El historial de Elfath con el astro argentino es el epicentro de la discusión. El colegiado de la Major League Soccer (MLS) ha sido el juez principal en cuatro encuentros del Inter Miami con Messi en cancha, donde el equipo floridano nunca ha conocido la derrota. Este registro incluye la final de la Leagues Cup de 2022, un torneo que culminó con la victoria del club de Messi, añadiendo un antecedente de gran relevancia a esta particular relación estadística. La percepción de un favorecimiento indirecto, aunque no necesariamente intencional, se ha instalado en el debate público.
Más allá de su rol en el fútbol de clubes estadounidense, Ismail Elfath también participó en la final de la Copa del Mundo de Catar 2022, donde la selección argentina se coronó campeona. Su función fue la de cuarto árbitro en aquel decisivo partido contra Francia, un detalle que, si bien no implica decisiones directas en el campo, se suma al compendio de situaciones en las que su presencia coincide con éxitos argentinos. Este patrón, aunque podría ser una mera coincidencia estadística, alimenta las especulaciones sobre la imparcialidad en un deporte donde cada detalle es analizado con lupa.
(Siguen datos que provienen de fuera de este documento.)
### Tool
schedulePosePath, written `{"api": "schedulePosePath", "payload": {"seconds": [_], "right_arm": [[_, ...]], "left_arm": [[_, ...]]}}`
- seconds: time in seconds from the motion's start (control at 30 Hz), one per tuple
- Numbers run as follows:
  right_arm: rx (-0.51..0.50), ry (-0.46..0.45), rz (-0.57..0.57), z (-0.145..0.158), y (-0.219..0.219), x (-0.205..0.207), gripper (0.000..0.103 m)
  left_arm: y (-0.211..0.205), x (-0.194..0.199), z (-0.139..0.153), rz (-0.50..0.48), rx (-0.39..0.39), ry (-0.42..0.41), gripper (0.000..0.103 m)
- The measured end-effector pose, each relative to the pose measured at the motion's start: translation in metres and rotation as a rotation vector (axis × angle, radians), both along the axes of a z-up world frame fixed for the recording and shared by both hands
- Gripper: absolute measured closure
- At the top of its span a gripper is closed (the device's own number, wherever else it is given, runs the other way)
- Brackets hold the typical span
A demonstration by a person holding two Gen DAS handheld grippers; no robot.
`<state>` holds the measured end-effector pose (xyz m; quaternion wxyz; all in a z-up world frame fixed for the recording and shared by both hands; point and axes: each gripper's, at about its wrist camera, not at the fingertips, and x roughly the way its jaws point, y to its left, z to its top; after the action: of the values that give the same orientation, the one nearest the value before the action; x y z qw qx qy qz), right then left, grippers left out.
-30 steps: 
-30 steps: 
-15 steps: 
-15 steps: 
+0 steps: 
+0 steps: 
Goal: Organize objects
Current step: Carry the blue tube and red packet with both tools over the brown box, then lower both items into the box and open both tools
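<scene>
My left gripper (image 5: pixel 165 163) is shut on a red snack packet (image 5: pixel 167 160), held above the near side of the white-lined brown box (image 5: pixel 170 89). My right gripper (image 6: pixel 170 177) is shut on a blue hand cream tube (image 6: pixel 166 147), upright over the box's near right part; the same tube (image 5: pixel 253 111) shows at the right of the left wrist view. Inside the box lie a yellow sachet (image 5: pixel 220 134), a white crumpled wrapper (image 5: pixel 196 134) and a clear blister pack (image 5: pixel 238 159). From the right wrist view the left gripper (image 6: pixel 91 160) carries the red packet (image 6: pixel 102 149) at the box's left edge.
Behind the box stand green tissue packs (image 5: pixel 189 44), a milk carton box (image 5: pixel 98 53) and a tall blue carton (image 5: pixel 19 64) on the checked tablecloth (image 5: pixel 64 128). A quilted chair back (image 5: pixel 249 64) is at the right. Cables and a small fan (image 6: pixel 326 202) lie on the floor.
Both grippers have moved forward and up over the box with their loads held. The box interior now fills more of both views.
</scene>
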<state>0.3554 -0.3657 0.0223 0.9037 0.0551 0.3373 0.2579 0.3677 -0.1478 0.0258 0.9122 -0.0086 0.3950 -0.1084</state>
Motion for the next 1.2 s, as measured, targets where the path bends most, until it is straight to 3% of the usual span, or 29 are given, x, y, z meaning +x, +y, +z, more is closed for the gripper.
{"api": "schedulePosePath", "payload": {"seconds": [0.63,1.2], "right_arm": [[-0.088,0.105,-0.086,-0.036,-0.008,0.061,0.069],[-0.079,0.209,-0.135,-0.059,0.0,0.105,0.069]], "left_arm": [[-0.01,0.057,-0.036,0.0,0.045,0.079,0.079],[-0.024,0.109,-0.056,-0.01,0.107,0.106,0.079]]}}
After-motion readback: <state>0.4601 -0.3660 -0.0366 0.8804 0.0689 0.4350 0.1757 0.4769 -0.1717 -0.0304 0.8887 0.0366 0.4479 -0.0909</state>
La singularidad de este encuentro también radica en el contexto histórico. Para Lionel Messi, este será el primer partido contra Inglaterra en sus más de dos décadas de carrera con la Selección Argentina. Messi ha enfrentado y superado a seis de los siete campeones mundiales restantes: Alemania, Brasil, Italia, Francia, Uruguay y España. Inglaterra representa la única potencia histórica a la que el delantero nunca se ha medido en categoría absoluta, lo que confiere un valor deportivo adicional y una presión aún mayor sobre todas las partes involucradas, incluido el cuerpo arbitral.
El señalamiento por parte de publicaciones del Reino Unido, como el diario ‘Daily Mail’, que califican a Elfath como el árbitro ‘favorito’ de Messi, refleja una creciente desconfianza. En el fútbol de alta competición, la integridad arbitral es un pilar fundamental, y cualquier sombra de duda puede comprometer la legitimidad del resultado. La FIFA, al designar árbitros para partidos tan críticos, se esfuerza por seleccionar a aquellos con la mayor experiencia y capacidad, buscando garantizar la equidad, aunque la percepción pública, influenciada por estadísticas o narrativas mediáticas, no siempre sea unívoca.
La controversia alrededor de la designación de Ismail Elfath subraya la inmensa presión que recae sobre los oficiales en eventos deportivos globales. Su desempeño será observado no solo por sus decisiones técnicas, sino también por el impacto psicológico que su historial con Messi pueda tener en la narrativa del partido. La semifinal entre Argentina e Inglaterra es más que un simple juego; es un choque de titanes con profundas raíces históricas y una expectativa global que exige la máxima transparencia y justicia deportiva en cada instante del encuentro.